_Problem statement_.
Having found the line containing "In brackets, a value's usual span" in the data below, reproduce that line and each one after it to the end, exactly, and include nothing else.

_Dataset content_.
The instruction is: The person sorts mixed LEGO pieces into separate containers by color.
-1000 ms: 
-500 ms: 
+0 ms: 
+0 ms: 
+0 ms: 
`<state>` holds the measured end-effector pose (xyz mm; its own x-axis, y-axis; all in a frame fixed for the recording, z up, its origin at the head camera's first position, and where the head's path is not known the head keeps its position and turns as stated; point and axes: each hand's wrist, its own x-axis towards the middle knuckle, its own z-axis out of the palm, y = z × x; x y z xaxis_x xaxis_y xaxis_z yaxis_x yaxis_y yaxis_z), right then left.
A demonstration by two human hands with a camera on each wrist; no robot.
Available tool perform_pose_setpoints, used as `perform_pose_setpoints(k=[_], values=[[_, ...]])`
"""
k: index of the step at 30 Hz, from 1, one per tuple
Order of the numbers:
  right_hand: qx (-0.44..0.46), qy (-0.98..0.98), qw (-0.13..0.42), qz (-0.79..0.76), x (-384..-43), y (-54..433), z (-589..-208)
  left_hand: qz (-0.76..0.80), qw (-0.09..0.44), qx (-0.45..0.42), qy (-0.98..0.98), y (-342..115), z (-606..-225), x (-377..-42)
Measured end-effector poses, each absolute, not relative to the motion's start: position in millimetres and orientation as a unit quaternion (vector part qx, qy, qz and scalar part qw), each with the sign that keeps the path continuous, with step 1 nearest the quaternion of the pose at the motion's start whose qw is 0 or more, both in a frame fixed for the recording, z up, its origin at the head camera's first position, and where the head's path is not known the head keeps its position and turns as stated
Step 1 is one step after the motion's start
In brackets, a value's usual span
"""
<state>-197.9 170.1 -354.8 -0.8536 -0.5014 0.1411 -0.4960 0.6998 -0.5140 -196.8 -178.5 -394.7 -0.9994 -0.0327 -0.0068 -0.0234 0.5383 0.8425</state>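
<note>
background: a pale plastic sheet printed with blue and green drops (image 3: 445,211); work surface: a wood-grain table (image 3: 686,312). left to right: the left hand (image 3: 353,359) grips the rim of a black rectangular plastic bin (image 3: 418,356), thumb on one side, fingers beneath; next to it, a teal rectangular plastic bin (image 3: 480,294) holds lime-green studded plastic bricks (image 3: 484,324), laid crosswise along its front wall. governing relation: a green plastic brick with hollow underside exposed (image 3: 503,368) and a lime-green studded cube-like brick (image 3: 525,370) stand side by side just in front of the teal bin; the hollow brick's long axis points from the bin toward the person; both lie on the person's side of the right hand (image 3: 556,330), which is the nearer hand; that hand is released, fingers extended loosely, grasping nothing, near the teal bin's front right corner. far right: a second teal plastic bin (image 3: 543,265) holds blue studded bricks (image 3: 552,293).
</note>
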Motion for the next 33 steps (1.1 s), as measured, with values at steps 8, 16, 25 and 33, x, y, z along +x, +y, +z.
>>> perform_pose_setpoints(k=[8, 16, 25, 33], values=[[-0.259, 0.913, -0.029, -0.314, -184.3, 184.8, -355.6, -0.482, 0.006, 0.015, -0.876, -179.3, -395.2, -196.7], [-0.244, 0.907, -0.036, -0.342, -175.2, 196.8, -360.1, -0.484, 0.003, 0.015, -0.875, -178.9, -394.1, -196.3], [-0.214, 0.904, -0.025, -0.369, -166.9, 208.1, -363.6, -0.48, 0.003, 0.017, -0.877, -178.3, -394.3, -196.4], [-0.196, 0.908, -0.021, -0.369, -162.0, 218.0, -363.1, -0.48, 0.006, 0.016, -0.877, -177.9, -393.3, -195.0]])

_Exercise answer_.
In brackets, a value's usual span
"""
<state>-197.9 170.1 -354.8 -0.8536 -0.5014 0.1411 -0.4960 0.6998 -0.5140 -196.8 -178.5 -394.7 -0.9994 -0.0327 -0.0068 -0.0234 0.5383 0.8425</state>
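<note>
background: a pale plastic sheet printed with blue and green drops (image 3: 445,211); work surface: a wood-grain table (image 3: 686,312). left to right: the left hand (image 3: 353,359) grips the rim of a black rectangular plastic bin (image 3: 418,356), thumb on one side, fingers beneath; next to it, a teal rectangular plastic bin (image 3: 480,294) holds lime-green studded plastic bricks (image 3: 484,324), laid crosswise along its front wall. governing relation: a green plastic brick with hollow underside exposed (image 3: 503,368) and a lime-green studded cube-like brick (image 3: 525,370) stand side by side just in front of the teal bin; the hollow brick's long axis points from the bin toward the person; both lie on the person's side of the right hand (image 3: 556,330), which is the nearer hand; that hand is released, fingers extended loosely, grasping nothing, near the teal bin's front right corner. far right: a second teal plastic bin (image 3: 543,265) holds blue studded bricks (image 3: 552,293).
</note>
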Motion for the next 33 steps (1.1 s), as measured, with values at steps 8, 16, 25 and 33, x, y, z along +x, +y, +z.
>>> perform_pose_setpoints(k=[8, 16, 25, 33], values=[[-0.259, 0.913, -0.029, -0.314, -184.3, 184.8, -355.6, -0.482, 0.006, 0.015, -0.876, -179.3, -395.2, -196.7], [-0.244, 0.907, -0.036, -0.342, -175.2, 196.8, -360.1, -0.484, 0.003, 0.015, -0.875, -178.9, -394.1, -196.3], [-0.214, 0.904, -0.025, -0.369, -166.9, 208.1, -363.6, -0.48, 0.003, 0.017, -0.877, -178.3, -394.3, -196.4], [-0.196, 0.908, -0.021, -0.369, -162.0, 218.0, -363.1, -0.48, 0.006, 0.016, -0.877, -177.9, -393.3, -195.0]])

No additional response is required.